The Company has determined that it should amend its previously issued financial statements in its Form 10-K for the fiscal year ended December 31, 2018 due to its failure to adequately disclose the following matters associated with related party transactions involving the Company and its officers. Thus, the Company has filed the amendment to its previously issued financial statements to adequately disclose and clarify that: (a) the Bow Acquisition is a related party transaction, because of the related party relationship we failed to disclose as described in (c) below, (b) the President, Chief Executive Officer and 100% owner of Blue Sky International Holdings Inc. (“Blue Sky”) is Ilyas Chaudhary, the father of Zel C. Khan, the Company’s Chief Executive Officer; that Mr. Chaudhary owns and controls BSIH Ltd. (“BSIH”), which was the largest shareholder of the Company prior to the cancellation of the shares held by BSIH in September 2018, pursuant to the terms of a Share Exchange Agreement between the Company and Blue Sky Resources Ltd. dated August 31, 2018 of which entity Mr. Chaudhary also owns and controls; (c) prior to the acquisition of Bow Energy Ltd (“Bow”) as described in (b), above, BSIH, and as a result of his ownership and control of BSIH, Mr. Chaudhary controlled Bow; (d) on April 12, 2018 a $500,000 convertible promissory note was issued to Blue Sky and such note was subsequently canceled by the Company; (e) BSIH and Blue Sky Resources Ltd. are both entirely owned by Mr. Chaudhary; (f) Quinten Beasley, the Company’s Director, and not Mr.
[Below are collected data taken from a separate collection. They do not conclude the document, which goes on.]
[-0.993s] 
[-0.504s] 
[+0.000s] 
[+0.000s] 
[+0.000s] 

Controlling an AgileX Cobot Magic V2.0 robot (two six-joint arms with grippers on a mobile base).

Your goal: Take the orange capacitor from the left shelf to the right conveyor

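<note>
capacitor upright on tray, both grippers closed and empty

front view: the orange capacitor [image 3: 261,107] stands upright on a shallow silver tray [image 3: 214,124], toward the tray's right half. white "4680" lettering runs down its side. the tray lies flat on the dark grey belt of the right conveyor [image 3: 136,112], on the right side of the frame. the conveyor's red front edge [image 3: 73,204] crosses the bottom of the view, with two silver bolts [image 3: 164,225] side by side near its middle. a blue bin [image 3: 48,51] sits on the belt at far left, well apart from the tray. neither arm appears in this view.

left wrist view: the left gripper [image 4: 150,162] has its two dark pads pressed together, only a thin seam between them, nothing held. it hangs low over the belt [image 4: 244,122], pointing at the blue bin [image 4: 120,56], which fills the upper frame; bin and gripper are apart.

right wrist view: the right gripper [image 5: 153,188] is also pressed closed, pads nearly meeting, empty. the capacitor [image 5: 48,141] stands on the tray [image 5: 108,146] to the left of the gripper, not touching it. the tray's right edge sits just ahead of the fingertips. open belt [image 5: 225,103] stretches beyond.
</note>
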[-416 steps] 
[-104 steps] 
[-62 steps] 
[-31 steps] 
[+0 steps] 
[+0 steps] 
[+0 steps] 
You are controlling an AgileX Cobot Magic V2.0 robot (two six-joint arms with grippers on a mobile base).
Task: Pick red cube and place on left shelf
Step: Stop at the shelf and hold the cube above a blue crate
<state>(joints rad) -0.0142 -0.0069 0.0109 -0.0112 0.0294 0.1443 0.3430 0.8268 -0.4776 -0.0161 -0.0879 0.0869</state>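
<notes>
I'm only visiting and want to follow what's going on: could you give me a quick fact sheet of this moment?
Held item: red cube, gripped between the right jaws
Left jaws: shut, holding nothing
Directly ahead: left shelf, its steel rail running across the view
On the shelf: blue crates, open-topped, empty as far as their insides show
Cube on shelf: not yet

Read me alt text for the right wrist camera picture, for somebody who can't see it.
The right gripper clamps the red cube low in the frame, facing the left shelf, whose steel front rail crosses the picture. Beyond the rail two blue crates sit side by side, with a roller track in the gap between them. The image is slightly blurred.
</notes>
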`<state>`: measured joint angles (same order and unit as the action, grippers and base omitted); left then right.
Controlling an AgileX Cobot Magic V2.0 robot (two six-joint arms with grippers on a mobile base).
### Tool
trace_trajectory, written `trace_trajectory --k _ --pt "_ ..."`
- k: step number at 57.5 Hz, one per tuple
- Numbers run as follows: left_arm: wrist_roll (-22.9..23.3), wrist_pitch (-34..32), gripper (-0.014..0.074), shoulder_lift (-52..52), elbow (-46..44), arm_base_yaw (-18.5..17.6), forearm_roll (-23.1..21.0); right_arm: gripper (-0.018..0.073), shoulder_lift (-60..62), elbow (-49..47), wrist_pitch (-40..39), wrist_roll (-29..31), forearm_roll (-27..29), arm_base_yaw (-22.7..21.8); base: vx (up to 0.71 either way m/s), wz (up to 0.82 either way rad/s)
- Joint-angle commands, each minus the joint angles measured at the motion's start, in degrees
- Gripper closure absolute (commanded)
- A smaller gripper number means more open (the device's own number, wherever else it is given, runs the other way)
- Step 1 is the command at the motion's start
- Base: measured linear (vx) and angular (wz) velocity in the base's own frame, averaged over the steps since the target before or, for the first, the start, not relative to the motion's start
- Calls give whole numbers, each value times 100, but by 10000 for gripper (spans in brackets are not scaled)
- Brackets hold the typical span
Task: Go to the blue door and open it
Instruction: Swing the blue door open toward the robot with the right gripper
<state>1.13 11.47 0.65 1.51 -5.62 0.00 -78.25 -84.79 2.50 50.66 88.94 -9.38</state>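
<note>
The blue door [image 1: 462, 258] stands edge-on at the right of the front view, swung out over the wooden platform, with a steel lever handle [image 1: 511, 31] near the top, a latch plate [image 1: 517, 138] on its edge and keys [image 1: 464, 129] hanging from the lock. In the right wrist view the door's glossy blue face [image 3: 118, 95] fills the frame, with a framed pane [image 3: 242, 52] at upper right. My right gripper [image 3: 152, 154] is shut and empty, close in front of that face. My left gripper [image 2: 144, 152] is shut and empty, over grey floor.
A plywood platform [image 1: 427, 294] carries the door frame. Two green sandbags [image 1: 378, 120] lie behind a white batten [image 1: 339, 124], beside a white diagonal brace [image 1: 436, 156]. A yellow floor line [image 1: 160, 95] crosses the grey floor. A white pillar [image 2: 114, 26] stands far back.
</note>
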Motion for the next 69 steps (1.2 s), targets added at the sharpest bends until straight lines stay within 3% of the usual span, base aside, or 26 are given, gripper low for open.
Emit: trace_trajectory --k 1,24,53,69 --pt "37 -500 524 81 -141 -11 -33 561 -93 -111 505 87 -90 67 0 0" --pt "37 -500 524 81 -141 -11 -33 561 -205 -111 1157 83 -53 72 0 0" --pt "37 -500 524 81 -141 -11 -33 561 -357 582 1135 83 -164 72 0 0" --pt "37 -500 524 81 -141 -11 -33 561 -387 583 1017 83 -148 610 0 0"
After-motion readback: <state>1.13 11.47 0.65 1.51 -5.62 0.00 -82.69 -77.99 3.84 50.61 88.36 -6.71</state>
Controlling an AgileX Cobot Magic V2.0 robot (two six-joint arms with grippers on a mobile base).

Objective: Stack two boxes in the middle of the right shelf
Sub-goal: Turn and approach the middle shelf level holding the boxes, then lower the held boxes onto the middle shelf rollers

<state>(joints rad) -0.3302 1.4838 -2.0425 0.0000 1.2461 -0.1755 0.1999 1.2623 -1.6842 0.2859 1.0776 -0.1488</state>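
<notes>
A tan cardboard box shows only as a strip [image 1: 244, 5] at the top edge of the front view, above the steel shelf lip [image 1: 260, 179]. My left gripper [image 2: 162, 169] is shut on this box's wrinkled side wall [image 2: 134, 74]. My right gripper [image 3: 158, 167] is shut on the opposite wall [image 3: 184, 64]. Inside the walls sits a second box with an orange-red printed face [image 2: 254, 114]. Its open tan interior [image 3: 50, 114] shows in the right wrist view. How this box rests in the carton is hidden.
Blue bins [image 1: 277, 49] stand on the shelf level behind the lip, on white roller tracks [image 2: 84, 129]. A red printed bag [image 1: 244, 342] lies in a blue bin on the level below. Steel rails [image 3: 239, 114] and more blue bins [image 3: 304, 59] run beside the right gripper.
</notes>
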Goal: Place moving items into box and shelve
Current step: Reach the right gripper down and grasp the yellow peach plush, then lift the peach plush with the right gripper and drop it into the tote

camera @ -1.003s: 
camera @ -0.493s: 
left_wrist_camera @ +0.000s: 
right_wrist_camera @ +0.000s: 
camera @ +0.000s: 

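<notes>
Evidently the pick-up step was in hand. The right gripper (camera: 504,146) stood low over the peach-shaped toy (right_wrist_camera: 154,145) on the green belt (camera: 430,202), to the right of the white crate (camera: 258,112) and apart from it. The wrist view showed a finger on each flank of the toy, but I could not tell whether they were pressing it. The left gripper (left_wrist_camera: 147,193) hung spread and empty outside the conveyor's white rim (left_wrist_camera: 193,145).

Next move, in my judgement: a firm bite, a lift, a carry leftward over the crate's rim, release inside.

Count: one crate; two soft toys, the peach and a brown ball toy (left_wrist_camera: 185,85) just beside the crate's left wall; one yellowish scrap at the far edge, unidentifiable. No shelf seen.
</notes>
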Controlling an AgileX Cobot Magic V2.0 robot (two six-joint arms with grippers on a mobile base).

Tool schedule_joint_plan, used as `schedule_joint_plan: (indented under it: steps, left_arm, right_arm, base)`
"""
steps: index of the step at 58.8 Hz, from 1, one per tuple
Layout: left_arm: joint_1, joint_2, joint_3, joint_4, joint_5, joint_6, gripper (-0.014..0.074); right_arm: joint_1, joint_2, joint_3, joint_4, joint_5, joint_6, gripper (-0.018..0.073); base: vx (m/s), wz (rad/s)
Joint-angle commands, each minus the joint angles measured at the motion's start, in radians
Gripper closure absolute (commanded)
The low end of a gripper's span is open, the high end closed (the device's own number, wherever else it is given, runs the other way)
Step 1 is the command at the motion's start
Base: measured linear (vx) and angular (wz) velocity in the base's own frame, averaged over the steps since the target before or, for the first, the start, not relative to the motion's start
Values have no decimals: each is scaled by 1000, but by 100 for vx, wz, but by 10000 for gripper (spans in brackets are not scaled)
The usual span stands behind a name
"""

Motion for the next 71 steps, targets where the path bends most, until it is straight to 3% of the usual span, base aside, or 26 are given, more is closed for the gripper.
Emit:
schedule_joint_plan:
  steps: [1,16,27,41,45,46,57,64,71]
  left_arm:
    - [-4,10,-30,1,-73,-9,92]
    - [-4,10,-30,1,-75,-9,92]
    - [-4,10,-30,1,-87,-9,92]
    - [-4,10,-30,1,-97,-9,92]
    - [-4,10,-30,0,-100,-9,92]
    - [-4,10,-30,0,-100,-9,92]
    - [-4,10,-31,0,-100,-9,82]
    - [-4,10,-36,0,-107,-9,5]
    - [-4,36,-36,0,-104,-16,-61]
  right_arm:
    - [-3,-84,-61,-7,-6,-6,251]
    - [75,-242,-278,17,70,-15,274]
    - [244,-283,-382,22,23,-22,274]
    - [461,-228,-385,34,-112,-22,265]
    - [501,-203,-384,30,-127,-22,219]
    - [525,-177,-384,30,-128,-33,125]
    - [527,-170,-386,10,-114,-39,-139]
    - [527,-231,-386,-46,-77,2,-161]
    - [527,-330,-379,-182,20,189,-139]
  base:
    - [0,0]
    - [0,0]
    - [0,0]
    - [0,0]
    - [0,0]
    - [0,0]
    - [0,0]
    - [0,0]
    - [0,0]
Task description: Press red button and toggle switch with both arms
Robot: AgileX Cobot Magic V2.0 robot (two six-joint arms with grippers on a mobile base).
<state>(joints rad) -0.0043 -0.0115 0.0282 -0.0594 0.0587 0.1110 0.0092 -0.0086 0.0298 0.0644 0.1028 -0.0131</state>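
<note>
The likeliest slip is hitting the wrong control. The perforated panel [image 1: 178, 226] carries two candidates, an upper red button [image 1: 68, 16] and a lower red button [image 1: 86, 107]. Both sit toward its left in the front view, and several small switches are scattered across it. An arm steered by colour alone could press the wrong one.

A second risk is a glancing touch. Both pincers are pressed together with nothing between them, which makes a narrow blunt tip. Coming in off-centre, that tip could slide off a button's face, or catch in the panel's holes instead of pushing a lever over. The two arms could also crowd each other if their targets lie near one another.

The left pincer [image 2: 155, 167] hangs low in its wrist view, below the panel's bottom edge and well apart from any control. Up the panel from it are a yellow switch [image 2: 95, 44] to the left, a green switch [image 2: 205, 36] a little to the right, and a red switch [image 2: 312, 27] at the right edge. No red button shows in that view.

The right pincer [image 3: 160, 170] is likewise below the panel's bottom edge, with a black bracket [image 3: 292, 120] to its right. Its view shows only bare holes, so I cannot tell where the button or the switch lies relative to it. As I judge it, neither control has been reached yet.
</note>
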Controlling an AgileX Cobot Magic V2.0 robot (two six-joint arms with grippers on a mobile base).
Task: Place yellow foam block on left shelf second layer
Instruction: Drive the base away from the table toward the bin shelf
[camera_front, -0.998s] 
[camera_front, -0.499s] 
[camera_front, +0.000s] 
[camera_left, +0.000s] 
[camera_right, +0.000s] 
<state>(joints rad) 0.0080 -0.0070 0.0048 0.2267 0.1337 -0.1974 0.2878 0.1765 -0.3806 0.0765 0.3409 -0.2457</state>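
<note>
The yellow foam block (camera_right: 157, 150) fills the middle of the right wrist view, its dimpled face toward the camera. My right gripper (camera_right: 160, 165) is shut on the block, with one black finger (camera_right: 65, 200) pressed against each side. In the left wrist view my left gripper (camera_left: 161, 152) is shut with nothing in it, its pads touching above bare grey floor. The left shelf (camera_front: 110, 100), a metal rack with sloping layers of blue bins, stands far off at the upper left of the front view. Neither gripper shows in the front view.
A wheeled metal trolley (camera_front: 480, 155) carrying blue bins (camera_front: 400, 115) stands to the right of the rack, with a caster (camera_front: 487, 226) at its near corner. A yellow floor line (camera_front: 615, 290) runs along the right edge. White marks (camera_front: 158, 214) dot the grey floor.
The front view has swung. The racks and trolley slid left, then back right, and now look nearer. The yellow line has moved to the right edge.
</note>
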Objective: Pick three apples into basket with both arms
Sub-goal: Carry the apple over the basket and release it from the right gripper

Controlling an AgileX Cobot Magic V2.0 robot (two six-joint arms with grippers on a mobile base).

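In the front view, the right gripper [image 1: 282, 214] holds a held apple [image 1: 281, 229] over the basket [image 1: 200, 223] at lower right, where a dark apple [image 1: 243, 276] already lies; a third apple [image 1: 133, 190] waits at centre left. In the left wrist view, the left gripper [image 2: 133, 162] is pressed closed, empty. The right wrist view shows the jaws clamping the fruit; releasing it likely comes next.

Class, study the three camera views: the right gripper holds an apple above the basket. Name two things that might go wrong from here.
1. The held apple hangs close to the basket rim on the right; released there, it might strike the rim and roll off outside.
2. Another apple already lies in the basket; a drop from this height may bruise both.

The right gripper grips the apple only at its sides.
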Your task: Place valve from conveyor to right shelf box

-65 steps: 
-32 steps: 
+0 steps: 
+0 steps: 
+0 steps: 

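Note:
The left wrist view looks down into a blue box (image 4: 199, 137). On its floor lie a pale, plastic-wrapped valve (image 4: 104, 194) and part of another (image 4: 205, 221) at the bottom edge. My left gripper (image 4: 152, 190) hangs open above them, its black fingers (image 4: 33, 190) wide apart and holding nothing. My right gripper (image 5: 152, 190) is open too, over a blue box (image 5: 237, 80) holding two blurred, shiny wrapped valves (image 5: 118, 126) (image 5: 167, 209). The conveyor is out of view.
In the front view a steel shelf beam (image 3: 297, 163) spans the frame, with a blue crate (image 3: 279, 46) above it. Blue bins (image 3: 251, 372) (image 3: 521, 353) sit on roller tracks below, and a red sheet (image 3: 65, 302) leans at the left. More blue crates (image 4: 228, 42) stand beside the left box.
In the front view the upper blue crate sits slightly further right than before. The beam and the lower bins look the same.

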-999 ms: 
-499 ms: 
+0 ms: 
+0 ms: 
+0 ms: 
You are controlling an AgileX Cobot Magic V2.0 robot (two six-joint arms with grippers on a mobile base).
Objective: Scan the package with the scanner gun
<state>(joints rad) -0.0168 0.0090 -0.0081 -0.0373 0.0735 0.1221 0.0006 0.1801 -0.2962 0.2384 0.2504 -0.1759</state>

Khan, beneficially owns the shares of the Company’s common stock held by Jovian Petroleum Corporation; (g) the Company’s disclosure controls and procedures, and internal control over financial reporting were ineffective as of December 31, 2017; specifically, we have material weakness in internal controls over monitoring and disclosing related party transactions as indicated in the amendment of the related party disclosures above.